Mlliyet Milliyet Blog Milliyet Blog
 
Facebook Connect
Blog Kategorileri
 

26 Mayıs '12

 
Kategori
Güncel
 

Öğretmenler, “hedef tahtası”nda: Az çalışıyor, çok maaş alıyorlar!

Öğretmenler, “hedef tahtası”nda: Az çalışıyor, çok maaş alıyorlar!
 


Memurlar ayaklandı.

Kesk ve Kamu-Sen’den beklenen bir tepki.

Memur-Sen de, işin içinde olunca, “ayaklanma”, renklendi. Memur-Sen  olduğu için olsa gerek, Milli Eğitim Bakanı, eyleme katılan öğretmenler hakkında işlem yapılmayacağı söyledi.

Memurlar niye ayaklandı?

Daha çok zam almak için...

Hükümet, sonunda 2012 için  yüzde 3.5+4, 2013 için de 3+3 teklif  etti.

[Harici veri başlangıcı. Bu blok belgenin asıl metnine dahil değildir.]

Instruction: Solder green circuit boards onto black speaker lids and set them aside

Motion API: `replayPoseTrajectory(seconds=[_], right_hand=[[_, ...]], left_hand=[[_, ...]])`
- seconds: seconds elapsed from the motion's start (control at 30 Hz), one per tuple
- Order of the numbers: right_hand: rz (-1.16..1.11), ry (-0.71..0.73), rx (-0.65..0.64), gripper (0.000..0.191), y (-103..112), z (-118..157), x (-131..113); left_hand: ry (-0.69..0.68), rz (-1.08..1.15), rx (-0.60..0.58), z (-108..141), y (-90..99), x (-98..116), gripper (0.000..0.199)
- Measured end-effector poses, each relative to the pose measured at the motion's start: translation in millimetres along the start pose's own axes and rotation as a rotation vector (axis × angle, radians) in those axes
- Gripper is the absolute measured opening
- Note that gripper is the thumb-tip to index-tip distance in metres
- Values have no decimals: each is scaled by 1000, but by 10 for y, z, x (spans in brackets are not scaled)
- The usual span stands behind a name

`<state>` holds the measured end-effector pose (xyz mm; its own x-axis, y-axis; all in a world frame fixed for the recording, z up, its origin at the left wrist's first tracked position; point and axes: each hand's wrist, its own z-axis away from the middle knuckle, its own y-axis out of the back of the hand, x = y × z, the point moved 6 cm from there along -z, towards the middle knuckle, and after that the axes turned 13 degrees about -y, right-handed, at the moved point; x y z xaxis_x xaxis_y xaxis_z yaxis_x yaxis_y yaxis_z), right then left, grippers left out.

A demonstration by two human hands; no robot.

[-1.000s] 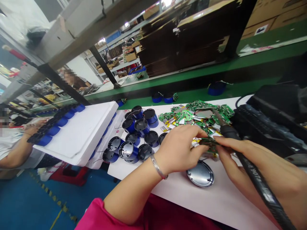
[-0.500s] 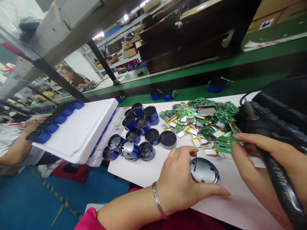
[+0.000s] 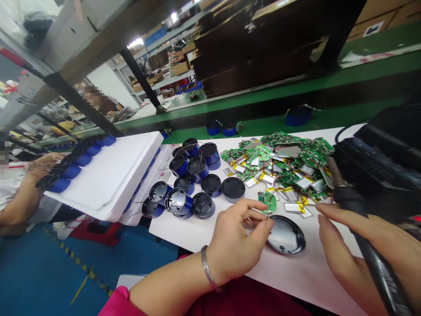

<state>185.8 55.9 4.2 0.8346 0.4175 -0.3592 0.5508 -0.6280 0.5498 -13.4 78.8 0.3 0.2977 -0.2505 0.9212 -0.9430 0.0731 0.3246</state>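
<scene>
My left hand (image 3: 235,243) rests on the white table (image 3: 305,276), thumb and forefinger pinched on a thin wire (image 3: 255,216) at the rim of a round black disc (image 3: 285,237). A small round green circuit board (image 3: 269,201) lies just beyond the fingertips. My right hand (image 3: 358,259) grips the black handle of a soldering iron (image 3: 353,206), whose tip points up and away toward the pile of green circuit boards with silver batteries (image 3: 286,160). The right hand is to the right of the disc and does not touch it.
Several blue cylindrical housings (image 3: 190,180) stand left of the pile. A white foam tray (image 3: 112,175) with more blue housings overhangs the table's left edge. Black equipment (image 3: 384,158) is at the right, a green conveyor (image 3: 263,125) behind. A co-worker's arm (image 3: 19,206) is at far left.
Both hands let go of the green board, which now lies on the table. My left hand dropped to the disc and pinched a wire. The iron tip swung right.
</scene>
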Motion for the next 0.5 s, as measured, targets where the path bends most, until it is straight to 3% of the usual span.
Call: replayPoseTrajectory(seconds=[0.17,0.23,0.3,0.37,0.5], right_hand=[[-29,27,-4,24,-29,-40,-31],[-96,45,-40,22,-42,-60,-47],[-140,35,-54,19,-32,-76,-57],[-162,0,-64,19,-14,-83,-56],[-167,-35,-102,23,-4,-45,-29]], left_hand=[[-150,-170,-36,-253,68,141,22],[-225,-433,-166,-409,-1,206,27],[-262,-717,-369,-543,-138,207,27],[-276,-863,-529,-635,-273,172,24],[-260,-879,-588,-736,-402,117,21]])
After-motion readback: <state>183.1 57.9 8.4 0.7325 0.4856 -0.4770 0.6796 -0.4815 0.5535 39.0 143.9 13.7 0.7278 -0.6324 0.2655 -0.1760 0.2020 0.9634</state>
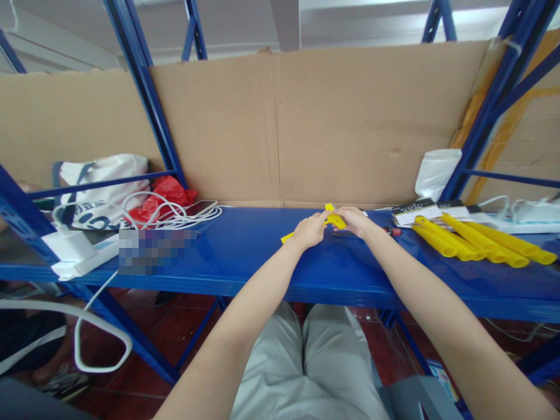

Hükümet’in zam teklifi, başta Memur-Sen’i hayal kırıklığına uğrattı. Çünkü onlar, daha önce yüzde 8+8 olarak istemiş, sonra yüzde 7.5+7.5'e inmişlerdi. 2013 için istenen de yüzde 6.5+6.75'ti.

İktidara yakınlığı ile bilinen Memur-Sen sanıyordu ki, hükümet, kendilerini dinleyecek; ne kadar etkili ve güçlü olduklarını dünya alem bilecek.

Oysa hükümet, Çalışma ve Sosyal Güvenlik Bakanı Faruk Çelik,  memura ne kadar verileceğini 8 ay önceden karar bağladığını, bütçeyi buna göre yaptığını, bunun dışına çıkılacağı zaman....

Evet, çıkılacağı zaman,  bütçede dengeyi sağlamak için “zam”ların geleceğini,  üstüne basa basa söylüyordu. Yapılan “ilave”nin yeterli olacağını, Kamu Görevlileri Hakem Kurulu’na da bunun değişmesinin mümkün olmayacağını ima etti.

Ardından Maliye Bakanı, devreye giriyor.

O Maliye Bakanı ki, Merrill Lynch’ten aldığı yıllık 770 bin dolar maaşı tepmiş, gelmiş önce milletvekili, sonra bakan olmuş.

Niye ki?

”Gerçekten bu ülkeye hizmet etmek için, gönüllü bir şekilde geldim, her şey para değil.”

Sonra da diyor ki:

“En cömert sektör, finans sektöründe verilen yıllık maaş artışı yüzde 6.6. Bizim verdiğimiz yıllık yüzde 7.6”

Maliye Bakanı, dolaylı yoldan ne demek istiyor?

Verdiğimizle yetinin!

Kamu Görevlileri Hakem Kurulu’na da mesaj veriyor.

Anlarsınız ya!

11 kişilik bu kurulda 4 sendika temsilcinin (Memur-Sen 2, Kesk 1, Kamu-Sen 1) olduğunu anımsatalım.

*****

İlgili bakanlar, televizyonlardan ayrılmaz oldu/lar.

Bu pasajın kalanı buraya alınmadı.